-- Prompt --
Search the listing below for "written". Copy each matching line.

-- Data for processing --

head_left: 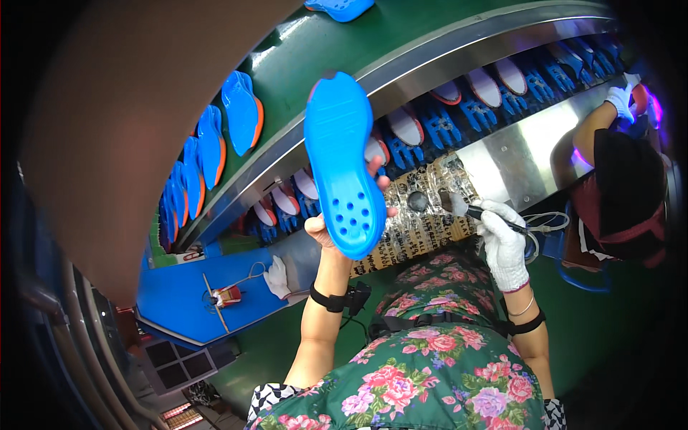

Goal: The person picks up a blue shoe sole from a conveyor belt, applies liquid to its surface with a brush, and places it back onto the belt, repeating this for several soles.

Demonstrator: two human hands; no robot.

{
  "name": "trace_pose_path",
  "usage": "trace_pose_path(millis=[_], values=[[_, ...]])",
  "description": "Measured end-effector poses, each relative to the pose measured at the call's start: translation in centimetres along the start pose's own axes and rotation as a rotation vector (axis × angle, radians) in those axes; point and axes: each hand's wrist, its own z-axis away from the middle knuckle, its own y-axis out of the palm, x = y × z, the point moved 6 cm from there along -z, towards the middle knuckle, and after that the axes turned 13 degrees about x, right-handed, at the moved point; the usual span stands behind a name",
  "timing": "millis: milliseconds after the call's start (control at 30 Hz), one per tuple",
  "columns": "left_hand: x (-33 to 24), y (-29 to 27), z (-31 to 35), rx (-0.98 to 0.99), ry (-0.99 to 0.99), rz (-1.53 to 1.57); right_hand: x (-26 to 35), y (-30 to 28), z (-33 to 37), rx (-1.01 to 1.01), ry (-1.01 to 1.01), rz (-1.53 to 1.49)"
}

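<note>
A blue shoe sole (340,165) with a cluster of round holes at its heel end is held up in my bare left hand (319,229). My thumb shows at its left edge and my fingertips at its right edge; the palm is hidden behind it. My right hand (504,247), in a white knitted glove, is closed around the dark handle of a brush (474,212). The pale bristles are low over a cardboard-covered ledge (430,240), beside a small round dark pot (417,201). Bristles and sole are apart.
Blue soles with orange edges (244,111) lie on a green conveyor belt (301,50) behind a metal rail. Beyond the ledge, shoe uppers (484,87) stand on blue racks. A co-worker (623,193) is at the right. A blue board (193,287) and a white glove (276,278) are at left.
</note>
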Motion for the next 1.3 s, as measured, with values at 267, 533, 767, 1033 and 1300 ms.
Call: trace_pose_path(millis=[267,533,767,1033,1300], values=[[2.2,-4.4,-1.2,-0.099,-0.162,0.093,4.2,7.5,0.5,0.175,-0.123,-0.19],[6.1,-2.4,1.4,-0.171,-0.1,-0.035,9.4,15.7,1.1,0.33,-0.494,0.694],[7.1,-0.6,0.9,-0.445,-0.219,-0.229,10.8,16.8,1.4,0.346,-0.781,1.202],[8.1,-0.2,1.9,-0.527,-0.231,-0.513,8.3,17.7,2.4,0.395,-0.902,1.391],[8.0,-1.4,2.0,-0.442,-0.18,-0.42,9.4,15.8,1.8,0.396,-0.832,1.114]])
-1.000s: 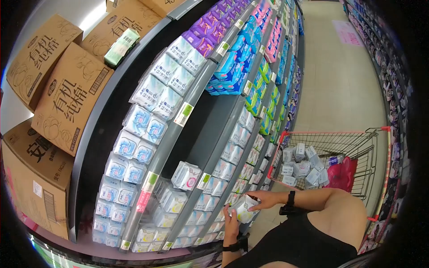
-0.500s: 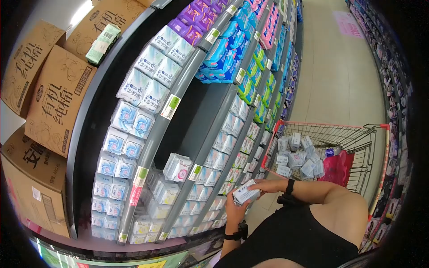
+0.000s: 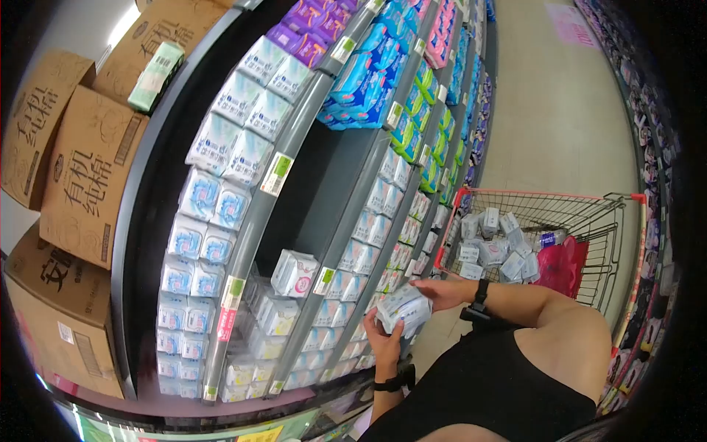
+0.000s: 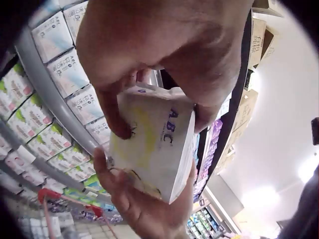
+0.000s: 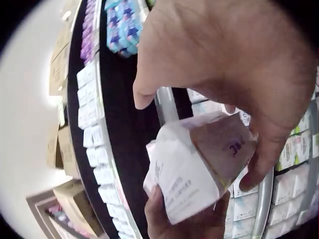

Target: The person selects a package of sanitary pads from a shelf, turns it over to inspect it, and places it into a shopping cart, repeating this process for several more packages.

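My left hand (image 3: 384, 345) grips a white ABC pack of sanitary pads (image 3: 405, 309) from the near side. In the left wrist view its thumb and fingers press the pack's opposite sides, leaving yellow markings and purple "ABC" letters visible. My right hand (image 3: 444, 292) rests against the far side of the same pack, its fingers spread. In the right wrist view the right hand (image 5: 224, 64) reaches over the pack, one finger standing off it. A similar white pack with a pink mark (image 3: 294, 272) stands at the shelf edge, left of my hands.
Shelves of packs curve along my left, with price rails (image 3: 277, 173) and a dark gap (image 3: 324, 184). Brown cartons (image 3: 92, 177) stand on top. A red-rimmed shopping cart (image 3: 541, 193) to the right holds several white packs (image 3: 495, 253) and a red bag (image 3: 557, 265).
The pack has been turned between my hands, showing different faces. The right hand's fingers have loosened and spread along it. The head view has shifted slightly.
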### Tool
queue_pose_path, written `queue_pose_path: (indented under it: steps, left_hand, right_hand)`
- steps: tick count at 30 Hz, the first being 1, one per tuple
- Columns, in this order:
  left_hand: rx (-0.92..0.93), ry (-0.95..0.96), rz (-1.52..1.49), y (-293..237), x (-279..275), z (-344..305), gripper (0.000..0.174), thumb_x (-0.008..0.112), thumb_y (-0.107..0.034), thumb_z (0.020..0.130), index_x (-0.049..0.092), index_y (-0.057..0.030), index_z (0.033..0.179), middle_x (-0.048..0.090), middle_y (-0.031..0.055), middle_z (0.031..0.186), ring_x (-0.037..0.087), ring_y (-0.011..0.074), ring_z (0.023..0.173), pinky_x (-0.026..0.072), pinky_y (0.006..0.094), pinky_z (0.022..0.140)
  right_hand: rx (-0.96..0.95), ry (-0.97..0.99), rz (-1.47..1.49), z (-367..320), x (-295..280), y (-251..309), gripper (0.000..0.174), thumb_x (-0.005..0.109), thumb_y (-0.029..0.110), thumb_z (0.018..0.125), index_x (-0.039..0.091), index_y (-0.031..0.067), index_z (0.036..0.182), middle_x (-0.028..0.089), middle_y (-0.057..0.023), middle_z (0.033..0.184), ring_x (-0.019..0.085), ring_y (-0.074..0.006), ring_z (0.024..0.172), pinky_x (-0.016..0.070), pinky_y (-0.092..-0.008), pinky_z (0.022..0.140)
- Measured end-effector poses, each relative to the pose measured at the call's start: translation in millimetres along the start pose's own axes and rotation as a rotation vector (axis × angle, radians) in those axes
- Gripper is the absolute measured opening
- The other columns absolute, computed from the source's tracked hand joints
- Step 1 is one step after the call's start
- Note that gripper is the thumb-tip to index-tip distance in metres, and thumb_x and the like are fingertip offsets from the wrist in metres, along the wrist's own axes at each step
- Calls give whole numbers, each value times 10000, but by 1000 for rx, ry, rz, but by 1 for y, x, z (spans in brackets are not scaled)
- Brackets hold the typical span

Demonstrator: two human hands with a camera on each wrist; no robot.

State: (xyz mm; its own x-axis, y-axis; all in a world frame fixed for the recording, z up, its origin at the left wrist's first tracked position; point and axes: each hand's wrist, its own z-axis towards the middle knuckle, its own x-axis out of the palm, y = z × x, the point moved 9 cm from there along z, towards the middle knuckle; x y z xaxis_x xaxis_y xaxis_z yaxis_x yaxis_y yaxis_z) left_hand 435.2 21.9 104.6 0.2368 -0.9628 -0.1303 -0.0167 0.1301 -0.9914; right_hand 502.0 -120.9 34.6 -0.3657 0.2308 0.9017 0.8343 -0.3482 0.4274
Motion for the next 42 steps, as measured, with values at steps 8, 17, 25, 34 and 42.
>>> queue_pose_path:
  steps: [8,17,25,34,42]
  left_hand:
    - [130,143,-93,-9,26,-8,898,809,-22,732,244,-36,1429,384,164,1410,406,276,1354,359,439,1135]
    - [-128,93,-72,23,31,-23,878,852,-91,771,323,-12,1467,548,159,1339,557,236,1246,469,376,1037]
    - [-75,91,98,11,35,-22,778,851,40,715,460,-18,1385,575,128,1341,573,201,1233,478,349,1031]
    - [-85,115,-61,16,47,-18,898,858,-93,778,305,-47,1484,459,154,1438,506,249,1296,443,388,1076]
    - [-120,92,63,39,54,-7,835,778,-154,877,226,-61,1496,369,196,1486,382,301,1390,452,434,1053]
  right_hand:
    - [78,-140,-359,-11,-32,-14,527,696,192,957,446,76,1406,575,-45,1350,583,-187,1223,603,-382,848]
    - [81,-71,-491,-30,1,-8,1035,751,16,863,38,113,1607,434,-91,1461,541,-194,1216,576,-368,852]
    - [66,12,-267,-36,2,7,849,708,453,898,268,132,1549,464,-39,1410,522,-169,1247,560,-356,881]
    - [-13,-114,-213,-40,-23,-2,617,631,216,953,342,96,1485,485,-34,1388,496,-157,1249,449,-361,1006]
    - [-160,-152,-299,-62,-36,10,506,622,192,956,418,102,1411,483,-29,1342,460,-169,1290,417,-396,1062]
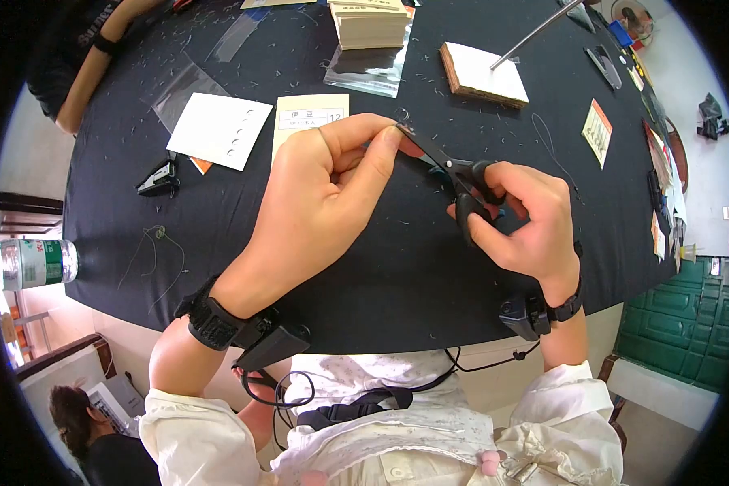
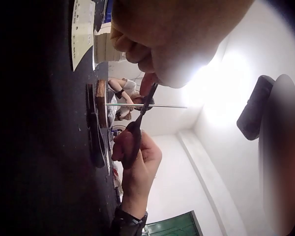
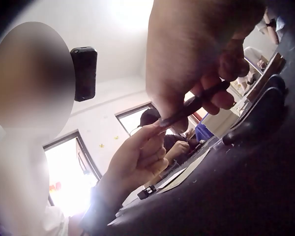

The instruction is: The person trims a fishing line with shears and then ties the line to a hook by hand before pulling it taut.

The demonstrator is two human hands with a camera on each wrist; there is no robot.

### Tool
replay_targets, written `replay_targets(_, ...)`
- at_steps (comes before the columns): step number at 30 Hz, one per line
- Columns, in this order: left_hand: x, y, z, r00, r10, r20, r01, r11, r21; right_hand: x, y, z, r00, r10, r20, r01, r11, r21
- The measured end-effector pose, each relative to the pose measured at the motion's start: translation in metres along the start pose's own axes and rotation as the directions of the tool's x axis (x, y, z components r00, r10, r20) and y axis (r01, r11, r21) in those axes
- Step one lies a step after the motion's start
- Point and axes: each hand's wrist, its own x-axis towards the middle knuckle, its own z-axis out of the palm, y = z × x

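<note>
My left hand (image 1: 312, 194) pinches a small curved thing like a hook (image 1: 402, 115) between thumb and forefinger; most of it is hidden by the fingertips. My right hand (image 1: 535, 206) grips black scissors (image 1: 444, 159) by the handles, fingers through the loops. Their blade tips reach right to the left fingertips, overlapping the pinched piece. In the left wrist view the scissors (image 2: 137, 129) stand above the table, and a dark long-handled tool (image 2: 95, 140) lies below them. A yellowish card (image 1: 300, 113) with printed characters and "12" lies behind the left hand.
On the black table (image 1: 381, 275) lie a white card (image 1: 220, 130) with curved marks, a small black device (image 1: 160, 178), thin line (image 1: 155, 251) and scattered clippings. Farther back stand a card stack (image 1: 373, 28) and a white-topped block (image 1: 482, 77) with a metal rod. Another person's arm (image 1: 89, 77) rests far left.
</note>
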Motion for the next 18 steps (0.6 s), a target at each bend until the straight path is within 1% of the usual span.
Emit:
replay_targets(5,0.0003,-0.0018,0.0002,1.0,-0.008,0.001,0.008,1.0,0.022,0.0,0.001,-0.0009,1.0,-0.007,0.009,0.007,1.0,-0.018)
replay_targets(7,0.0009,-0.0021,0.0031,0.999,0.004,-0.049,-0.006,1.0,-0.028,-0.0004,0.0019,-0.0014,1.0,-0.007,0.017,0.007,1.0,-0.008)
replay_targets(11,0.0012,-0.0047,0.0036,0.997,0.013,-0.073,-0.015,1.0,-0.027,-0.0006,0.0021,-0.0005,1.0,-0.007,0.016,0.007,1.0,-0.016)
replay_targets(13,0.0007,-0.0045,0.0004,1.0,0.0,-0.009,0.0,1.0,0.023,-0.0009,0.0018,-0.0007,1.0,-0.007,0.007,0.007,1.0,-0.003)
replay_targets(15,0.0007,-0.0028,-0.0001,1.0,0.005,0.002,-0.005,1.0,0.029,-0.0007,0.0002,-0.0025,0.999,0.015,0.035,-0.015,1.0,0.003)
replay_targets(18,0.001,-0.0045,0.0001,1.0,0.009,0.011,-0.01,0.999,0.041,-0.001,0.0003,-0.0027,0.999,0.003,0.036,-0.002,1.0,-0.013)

-- Task solution --
queue_pose_path, written `queue_pose_path: (indented under it: steps, left_hand, right_hand)`
replay_targets, written `replay_targets(_, ...)`

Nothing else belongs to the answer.